# TO DO:
Print the records below exactly, omitting all pictures.
+++ RECORD EXTRACTS
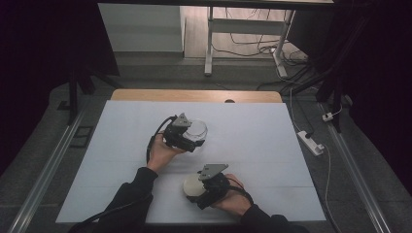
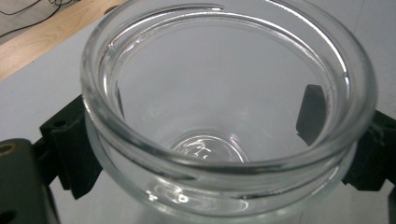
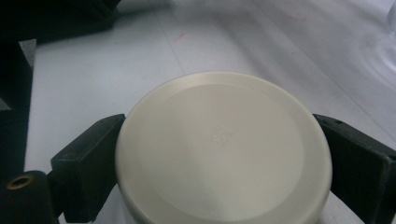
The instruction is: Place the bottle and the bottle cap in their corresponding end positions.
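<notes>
One white sheet [image 1: 272, 145] covers the wooden table, and on it both tools work near the middle. The left gripper [image 1: 194, 137] is clamped on a clear round glass jar [image 2: 224, 116] — open-mouthed, upright, its jaws pressing opposite sides of the wall. Nearer the person, the right gripper [image 1: 194, 187] grips a flat cream-coloured round lid [image 3: 224, 149] — jaws tight against its rim, just above the sheet.

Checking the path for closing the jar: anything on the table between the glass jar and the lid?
Nothing: in the high view, just bare white table cover separates the glass jar from the cream lid.
</notes>
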Tool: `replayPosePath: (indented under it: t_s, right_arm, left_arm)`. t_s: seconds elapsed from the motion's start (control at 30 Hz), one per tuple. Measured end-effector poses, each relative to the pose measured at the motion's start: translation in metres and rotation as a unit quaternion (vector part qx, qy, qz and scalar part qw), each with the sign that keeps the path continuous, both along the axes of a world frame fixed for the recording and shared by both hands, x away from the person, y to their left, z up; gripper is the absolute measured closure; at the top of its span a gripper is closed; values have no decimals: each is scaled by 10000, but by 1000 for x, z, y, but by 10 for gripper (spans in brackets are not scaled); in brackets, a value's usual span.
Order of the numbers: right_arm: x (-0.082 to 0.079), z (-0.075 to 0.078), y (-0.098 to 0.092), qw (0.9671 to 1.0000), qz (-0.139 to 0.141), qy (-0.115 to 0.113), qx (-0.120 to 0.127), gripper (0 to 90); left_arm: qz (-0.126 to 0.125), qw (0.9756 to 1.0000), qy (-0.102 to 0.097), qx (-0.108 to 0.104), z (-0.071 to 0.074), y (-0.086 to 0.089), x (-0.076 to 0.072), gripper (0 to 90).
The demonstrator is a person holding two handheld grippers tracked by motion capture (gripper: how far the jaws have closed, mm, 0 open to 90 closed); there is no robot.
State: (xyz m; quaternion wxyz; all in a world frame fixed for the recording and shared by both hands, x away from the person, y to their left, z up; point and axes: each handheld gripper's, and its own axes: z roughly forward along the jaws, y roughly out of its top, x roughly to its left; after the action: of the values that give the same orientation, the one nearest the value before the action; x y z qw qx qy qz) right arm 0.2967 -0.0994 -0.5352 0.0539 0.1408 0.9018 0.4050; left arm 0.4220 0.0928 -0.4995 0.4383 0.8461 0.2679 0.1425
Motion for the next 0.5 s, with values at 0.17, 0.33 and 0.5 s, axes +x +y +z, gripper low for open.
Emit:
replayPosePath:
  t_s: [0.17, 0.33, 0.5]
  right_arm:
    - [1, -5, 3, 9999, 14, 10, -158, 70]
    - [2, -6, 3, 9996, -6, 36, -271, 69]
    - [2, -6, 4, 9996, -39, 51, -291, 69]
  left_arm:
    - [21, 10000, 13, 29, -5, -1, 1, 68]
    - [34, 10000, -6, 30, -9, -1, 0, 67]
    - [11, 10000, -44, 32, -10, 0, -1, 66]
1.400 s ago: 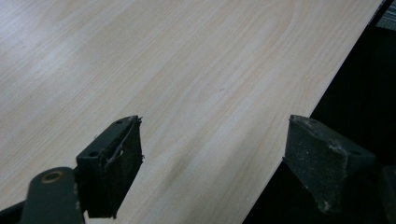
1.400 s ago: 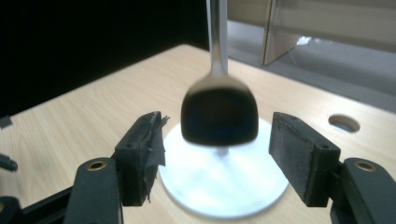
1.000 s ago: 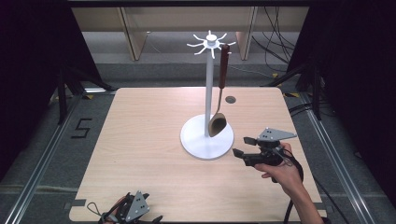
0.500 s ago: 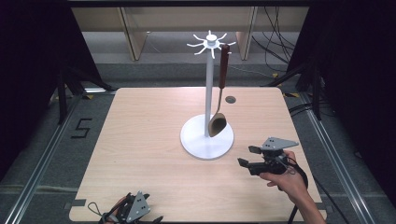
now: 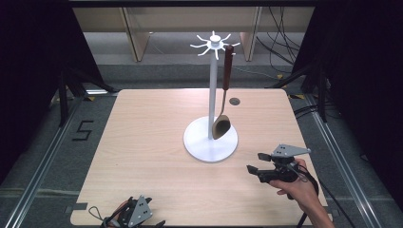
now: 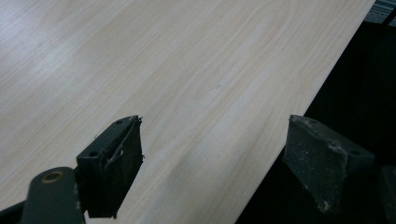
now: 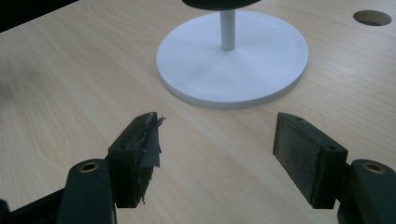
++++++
# OUTPUT FOR THIS TASK:
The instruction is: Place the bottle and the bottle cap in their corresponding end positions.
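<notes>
One white sheet [image 1: 272, 145] covers the wooden table, and on it both tools work near the middle. The left gripper [image 1: 194, 137] is clamped on a clear round glass jar [image 2: 224, 116] — open-mouthed, upright, its jaws pressing opposite sides of the wall. Nearer the person, the right gripper [image 1: 194, 187] grips a flat cream-coloured round lid [image 3: 224, 149] — jaws tight against its rim, just above the sheet.

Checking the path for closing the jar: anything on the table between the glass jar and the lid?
Nothing: in the high view, just bare white table cover separates the glass jar from the cream lid.
</notes>
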Tool: `replayPosePath: (indented under it: t_s, right_arm, left_arm)`. t_s: seconds elapsed from the motion's start (control at 30 Hz), one per tuple. Measured end-effector poses, each relative to the pose measured at the motion's start: translation in metres and rotation as a unit quaternion (vector part qx, qy, qz and scalar part qw), each with the sign that keeps the path continuous, both along the axes of a world frame fixed for the recording and shared by both hands, x away from the person, y to their left, z up; gripper is the absolute measured closure; at the top of its span a gripper is closed; values have no decimals: each is scaled by 10000, but by 1000 for x, z, y, but by 10 for gripper (spans in brackets are not scaled); in brackets, a value's usual span.
Order of the numbers: right_arm: x (-0.082 to 0.079), z (-0.075 to 0.078), y (-0.098 to 0.092), qw (0.9671 to 1.0000), qz (-0.139 to 0.141), qy (-0.115 to 0.113), qx (-0.120 to 0.127), gripper (0 to 90); left_arm: qz (-0.126 to 0.125), qw (0.9756 to 1.0000), qy (-0.102 to 0.097), qx (-0.108 to 0.104), z (-0.071 to 0.074), y (-0.086 to 0.089), x (-0.076 to 0.072), gripper (0 to 90).
The demonstrator is a person holding two handheld grippers tracked by motion capture (gripper: how far the jaws have closed, mm, 0 open to 90 closed); there is no robot.
State: (xyz m; quaternion wxyz; all in a world frame fixed for the recording and shared by both hands, x away from the person, y to their left, z up; point and axes: each handheld gripper's, and its own axes: z roughly forward along the jaws, y roughly out of its top, x roughly to its left; after the action: of the values that give the same orientation, the one nearest the value before the action; x y z qw qx qy qz) right arm 0.2967 -0.0994 -0.5352 0.0539 0.1408 0.9018 0.4050; left arm 0.4220 0.0928 -0.4995 0.4383 0.8461 0.2679 0.1425
Motion for the next 0.5 s, with values at 0.17, 0.33 and 0.5 s, axes +x +y +z, gripper low for open.
Emit:
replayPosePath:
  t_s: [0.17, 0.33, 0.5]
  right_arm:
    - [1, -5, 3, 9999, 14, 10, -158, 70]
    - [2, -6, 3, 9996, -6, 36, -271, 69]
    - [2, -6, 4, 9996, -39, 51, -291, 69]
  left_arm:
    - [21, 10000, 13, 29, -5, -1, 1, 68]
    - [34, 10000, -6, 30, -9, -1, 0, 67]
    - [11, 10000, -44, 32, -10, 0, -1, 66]
1.400 s ago: 
1.400 s ago: 
1.000 s ago: 
0.500 s ago: 
now: 
now: 
now: 

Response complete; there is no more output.